#### [PROBLEM]
Each line, starting at the one with "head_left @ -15" and running to the end of the data below, is to be set down again exactly, both ends included; leave pictures out.

#### [DATA PROVIDED]
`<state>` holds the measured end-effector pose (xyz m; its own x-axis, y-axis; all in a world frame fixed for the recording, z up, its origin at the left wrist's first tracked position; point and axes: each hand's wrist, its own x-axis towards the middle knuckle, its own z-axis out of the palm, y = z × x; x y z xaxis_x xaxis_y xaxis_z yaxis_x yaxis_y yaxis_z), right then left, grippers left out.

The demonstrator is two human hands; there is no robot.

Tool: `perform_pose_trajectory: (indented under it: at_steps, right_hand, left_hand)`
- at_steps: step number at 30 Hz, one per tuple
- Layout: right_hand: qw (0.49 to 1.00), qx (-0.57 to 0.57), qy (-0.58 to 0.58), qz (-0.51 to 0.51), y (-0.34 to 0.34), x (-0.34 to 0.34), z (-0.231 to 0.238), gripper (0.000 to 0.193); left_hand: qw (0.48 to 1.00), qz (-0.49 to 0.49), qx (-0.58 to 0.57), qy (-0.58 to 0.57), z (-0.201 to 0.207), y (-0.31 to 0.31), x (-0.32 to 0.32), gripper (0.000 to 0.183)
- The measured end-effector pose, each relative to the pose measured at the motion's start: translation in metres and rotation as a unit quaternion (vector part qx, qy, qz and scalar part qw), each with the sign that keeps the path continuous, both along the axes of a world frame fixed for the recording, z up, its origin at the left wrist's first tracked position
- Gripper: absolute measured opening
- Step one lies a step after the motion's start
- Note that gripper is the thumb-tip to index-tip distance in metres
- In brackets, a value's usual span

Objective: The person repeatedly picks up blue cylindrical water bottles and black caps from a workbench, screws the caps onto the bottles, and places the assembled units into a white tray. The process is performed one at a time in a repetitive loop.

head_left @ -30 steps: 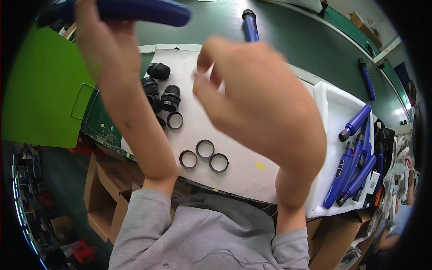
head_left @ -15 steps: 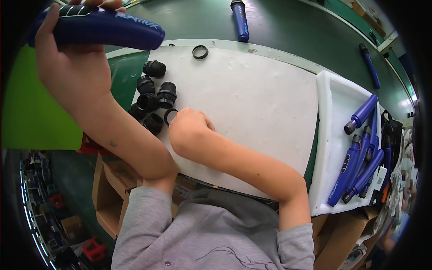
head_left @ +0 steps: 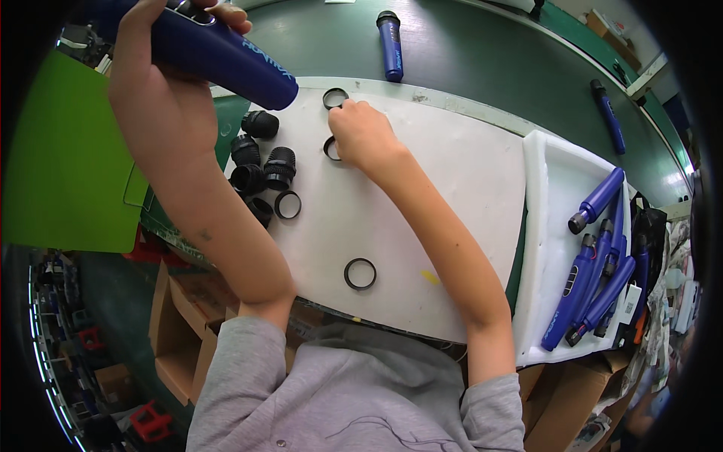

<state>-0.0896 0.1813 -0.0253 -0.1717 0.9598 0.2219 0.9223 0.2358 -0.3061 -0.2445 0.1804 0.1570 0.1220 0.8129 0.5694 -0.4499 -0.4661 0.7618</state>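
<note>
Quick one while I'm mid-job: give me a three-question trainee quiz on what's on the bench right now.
1. True or false: the left hand holds a blue tube raised above the white mat.
2. The right hand rests on what? A) a black ring B) the white tray C) the green board
3. Fill in: the black caps are clustered near the mat's ____ edge.

Key: 1 true; 2 A; 3 left
</note>
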Motion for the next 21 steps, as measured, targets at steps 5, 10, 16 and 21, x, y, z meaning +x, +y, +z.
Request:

#### [ANSWER TO THIS TASK]
head_left @ -15 steps: 
head_left @ +0 steps: 

<state>-0.0896 0.1813 -0.0253 -0.1717 0.9598 0.2219 0.9223 0.2358 -0.3061 -0.2445 0.1804 0.1570 0.1220 0.8129 0.5694 -0.4499 -0.4661 0.7618</state>
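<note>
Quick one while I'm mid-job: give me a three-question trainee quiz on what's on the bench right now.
1. True or false: the left hand holds a blue tube raised above the white mat.
2. The right hand rests on what? A) a black ring B) the white tray C) the green board
3. Fill in: the black caps are clustered near the mat's ____ edge.

Key: 1 true; 2 A; 3 left
</note>
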Motion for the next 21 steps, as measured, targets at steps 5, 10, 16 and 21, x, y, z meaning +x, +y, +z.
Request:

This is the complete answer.